Mais de 2.700 crianças foram vítimas de abusos sexuais nos últimos três anos e já em 2019 dezenas de crianças e jovens pediram ajuda por causa de um crime que acontece sobretudo na família e deixa marcas irreversíveis.
A 18 de novembro assinala-se o Dia Europeu para a Proteção das Crianças contra a Exploração Sexual e o Abuso Sexual, uma data criada pelo Conselho da Europa para lembrar que, em média, uma em cada cinco crianças na Europa são vítimas de alguma forma de violência ou exploração sexual.

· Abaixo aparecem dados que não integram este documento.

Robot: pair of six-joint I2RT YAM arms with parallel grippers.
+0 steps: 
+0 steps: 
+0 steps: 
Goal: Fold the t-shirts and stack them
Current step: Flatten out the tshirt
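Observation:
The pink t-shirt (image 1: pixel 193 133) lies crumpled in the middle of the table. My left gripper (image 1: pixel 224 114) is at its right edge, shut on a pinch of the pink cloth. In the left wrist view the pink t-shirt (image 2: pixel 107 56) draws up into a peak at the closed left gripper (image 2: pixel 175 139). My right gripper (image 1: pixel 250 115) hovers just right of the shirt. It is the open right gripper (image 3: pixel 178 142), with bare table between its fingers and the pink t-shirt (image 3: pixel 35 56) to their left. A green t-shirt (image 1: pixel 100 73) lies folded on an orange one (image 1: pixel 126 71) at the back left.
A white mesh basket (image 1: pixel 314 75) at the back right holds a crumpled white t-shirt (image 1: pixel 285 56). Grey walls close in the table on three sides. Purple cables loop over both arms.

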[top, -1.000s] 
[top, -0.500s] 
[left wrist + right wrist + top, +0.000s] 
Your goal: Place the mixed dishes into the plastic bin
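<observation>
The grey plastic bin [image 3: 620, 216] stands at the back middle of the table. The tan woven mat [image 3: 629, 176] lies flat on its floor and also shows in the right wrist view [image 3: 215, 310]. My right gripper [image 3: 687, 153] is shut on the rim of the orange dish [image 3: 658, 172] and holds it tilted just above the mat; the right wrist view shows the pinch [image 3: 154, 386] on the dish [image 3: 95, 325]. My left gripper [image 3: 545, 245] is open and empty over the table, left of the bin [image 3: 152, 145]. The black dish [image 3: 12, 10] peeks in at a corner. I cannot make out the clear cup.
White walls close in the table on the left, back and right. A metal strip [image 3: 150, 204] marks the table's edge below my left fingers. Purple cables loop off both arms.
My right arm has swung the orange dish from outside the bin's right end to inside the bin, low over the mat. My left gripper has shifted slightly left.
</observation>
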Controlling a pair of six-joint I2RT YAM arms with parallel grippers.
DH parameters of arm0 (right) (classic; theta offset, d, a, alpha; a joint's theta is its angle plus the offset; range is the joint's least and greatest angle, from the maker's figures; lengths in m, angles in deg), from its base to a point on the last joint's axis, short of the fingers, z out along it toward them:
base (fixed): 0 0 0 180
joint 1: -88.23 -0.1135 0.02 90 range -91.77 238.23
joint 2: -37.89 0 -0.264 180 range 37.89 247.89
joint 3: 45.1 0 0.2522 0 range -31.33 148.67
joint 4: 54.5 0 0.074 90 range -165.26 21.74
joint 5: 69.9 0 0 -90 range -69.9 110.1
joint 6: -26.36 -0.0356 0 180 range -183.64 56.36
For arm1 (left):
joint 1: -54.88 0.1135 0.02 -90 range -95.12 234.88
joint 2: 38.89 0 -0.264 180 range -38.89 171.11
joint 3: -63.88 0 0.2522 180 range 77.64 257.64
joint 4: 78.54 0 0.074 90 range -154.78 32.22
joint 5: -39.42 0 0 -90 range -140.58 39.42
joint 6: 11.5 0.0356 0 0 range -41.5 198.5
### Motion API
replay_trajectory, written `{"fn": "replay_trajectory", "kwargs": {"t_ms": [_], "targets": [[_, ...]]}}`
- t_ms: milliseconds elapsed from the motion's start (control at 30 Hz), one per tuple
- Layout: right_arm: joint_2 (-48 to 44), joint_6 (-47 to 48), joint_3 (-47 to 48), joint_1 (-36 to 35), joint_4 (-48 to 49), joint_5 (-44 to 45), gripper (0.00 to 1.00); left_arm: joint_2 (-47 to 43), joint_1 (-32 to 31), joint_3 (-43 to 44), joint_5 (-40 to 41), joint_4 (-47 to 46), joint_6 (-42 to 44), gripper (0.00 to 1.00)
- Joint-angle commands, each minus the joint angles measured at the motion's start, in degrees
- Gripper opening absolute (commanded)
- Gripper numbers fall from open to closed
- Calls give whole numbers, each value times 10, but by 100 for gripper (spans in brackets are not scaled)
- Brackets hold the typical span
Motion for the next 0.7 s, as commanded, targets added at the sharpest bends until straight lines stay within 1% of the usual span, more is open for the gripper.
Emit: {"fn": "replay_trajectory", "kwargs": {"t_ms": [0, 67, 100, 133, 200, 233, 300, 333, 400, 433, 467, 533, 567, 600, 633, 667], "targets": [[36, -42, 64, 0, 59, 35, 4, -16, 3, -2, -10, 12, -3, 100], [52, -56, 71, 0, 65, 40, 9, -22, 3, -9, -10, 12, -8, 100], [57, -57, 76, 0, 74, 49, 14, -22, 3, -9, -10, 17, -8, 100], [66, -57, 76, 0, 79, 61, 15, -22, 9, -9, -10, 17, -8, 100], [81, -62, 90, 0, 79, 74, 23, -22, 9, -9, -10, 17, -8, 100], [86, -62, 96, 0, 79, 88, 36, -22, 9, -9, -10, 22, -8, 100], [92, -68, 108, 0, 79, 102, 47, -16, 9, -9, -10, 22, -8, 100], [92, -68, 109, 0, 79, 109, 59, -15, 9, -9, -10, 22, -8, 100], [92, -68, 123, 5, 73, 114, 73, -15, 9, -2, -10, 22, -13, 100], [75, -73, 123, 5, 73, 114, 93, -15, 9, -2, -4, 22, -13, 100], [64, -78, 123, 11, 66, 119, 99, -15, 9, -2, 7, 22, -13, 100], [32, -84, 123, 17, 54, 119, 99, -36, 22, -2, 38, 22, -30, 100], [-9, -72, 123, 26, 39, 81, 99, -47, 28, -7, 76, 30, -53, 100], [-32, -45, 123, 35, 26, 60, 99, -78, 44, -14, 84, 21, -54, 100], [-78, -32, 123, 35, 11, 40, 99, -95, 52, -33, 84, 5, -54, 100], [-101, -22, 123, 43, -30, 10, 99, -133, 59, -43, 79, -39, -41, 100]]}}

Os dados estatísticos do Ministério da Justiça mostram que nos últimos três anos, entre 2016 e 2018, foram registados 2.752 crimes de abuso sexual de menores pelas autoridades policiais portuguesas, tendo havido mais de 5 mil processos que deram entrada na Polícia Judiciária.
Já durante este ano várias dezenas de crianças e jovens precisaram do apoio da Associação Portuguesa de Apoio à Vítima (APAV) e do Instituto de Apoio à Criança por causa deste tipo de crime.
A APAV tem desde 2016 em funcionamento o projeto CARE, uma rede de apoio cofinanciada pela Fundação Calouste Gulbenkian, que apoia crianças e jovens vítimas de abuso sexual de forma gratuita, referenciados pela Polícia Judiciária, aos quais dão ajuda psicológica, jurídica ou até para lidar com as diligencias processuais.
Em declarações à agência Lusa, a responsável pela rede adiantou que o número de pessoas que aceitam a ajuda da APAV tem vindo a aumentar desde 2016 e que em 2019 deverá continuar “a curva ascendente”.
De acordo com Carla Ferreira, receberam 131 novos pedidos de ajuda até maio, mas esse número já mais do que duplicou, o que leva a responsável a afirmar que este ano irá terminar com um número superior de casos aos registados em 2018.
Os dados da rede CARE mostram que no ano passado foram apoiadas 304 crianças e jovens, um número acima das 251 registadas em 2017 e das 195 que pediram ajuda em 2016.
“Em maio já tínhamos apoiado 881 crianças, o que dá uma média de 22 novas situações por mês”, revelou, acrescentando que se trata do total dos três anos e que esse número deverá ultrapassar os mil casos até ao final do ano.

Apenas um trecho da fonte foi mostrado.